Como se tivessem sido capturadas por uma câmera fotográfica, duas mulheres labutam. Uma delas está sentada, o rosto marcado pela fadiga. A outra, de costas para quem a observa, peneira cereais ajoelhada sobre um grande tecido branco. Enquanto isso, um menino olha dentro de um móvel de madeira, algo parecido com uma cômoda. Nada é idealizado nesse cenário de paredes rústicas.
O título dessa cena é LES CRIBLEUSES DE BLÉ (peneiras de trigo, em tradução literal fornecida pelo nada confiável tradutor do Google), pintura de Gustave Courbet, artista francês reconhecido pela prática da estética realista. O que me atrai nessa imagem é justamente o fato de ela mostrar algo próximo da vida cotidiana e dos meros mortais que precisam pagar seus boletos e faturas.

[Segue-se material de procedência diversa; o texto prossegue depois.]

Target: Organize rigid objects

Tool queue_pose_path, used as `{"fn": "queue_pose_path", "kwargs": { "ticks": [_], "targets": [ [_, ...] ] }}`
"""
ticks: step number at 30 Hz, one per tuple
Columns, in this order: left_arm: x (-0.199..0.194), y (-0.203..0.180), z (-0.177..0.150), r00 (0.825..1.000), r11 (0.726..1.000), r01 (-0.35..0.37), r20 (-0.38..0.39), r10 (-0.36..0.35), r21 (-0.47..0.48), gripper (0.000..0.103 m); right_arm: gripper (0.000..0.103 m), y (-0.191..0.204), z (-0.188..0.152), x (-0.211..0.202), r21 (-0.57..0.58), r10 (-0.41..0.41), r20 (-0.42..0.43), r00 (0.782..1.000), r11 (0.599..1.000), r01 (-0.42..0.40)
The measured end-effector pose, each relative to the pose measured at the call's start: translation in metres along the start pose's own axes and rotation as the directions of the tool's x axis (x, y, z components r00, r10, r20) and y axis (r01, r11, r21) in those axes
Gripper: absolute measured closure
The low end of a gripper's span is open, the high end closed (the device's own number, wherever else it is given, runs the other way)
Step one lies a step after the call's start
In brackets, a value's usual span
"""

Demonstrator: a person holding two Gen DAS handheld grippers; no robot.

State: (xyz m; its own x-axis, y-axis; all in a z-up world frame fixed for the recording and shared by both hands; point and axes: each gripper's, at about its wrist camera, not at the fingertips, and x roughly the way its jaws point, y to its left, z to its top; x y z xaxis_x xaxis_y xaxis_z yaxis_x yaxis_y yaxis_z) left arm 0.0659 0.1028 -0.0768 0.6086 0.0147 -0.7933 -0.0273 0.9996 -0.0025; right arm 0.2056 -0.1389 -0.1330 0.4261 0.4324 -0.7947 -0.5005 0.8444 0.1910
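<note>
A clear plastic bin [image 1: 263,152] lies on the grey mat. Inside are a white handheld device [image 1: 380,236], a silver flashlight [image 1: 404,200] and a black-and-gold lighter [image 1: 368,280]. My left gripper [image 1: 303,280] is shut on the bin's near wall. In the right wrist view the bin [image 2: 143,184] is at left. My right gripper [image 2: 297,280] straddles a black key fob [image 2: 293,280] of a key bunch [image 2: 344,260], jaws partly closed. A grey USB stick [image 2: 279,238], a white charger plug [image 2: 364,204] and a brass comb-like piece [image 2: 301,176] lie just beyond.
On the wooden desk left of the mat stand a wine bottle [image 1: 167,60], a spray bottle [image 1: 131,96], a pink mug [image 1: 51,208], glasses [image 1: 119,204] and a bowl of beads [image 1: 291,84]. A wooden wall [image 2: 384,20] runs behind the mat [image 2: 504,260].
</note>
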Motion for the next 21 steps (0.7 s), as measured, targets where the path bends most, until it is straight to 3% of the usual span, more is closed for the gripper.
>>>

Quem não nasceu em berço de ouro sabe que a vida não é fácil. Nem sempre as coisas saem como queremos. Quase nunca seremos aquilo que um dia sonhamos. A arte pode ser uma imitação poética desses fracassos. Há alguns meses, tenho lido e relido LAVANDERIA ANGEL’S, conto da estadunidense Lucia Berlin. Por cerca de cinco páginas, a narradora relata suas experiências, conforme o próprio título diz, em lavanderias, lugares frequentados por anônimos, alcoólatras em busca de salvação, existências invisíveis para quem se desloca pela cidade apenas de carro.
A tela de Courbet e o texto de Berlin me vieram à cabeça enquanto subiam os créditos de A VIDA INVISÍVEL, premiado filme brasileiro dirigido por Karim Aïnouz que está em cartaz no Cine Lupo (aliás, o amigo Luis Antonio publicou, neste mesmo PORTAL MORADA, bela crônica sobre a importância do funcionamento desse cinema em Araraquara). Na última segunda-feira, quando se acenderam as luzes, eu e as outras seis pessoas presentes na sessão, nocauteados que estávamos, demoramos um tanto para sair da sala 2.
Em texto publicado no site da revista QUATRO CINCO UM, Gabriel Feltran reflete sobre a violência que fez BACURAU, CORINGA e PARASITA serem sucessos de bilheteria. Segundo ele, essa brutalidade seria um resumo da desigualdade contemporânea que impacta diretamente seus possíveis espectadores. Em A VIDA INVISÍVEL, há um outro tipo agressão que, se não arranca dentes ou explode cabeças, também massacra. Trata-se da história de Eurídice Gusmão (Carol Duarte e Fernanda Montenegro), mulher que teve a chance de ter uma vida grandiosa dedicada à arte, mas, justamente por não ser homem, é relegada à invisibilidade, a uma existência cinzenta e ordinária, o mesmo destino aplicado à protagonista de LAVANDERIA ANGEL’S e às operárias de LES CRIBLEUSES DE BLÉ.
Em um mundo patriarcal, não há espaço para romantismos ou desfechos grandiosos. Talvez seja por isso que a Ancine, agência voltada para o cinema nacional que atualmente é conduzida por pessoas que não gostam da sétima arte, tenha vetado exibição do longa. Mostrar a crueldade de uma tradição defendida pelo corrente governo é fazer latejar a ferida.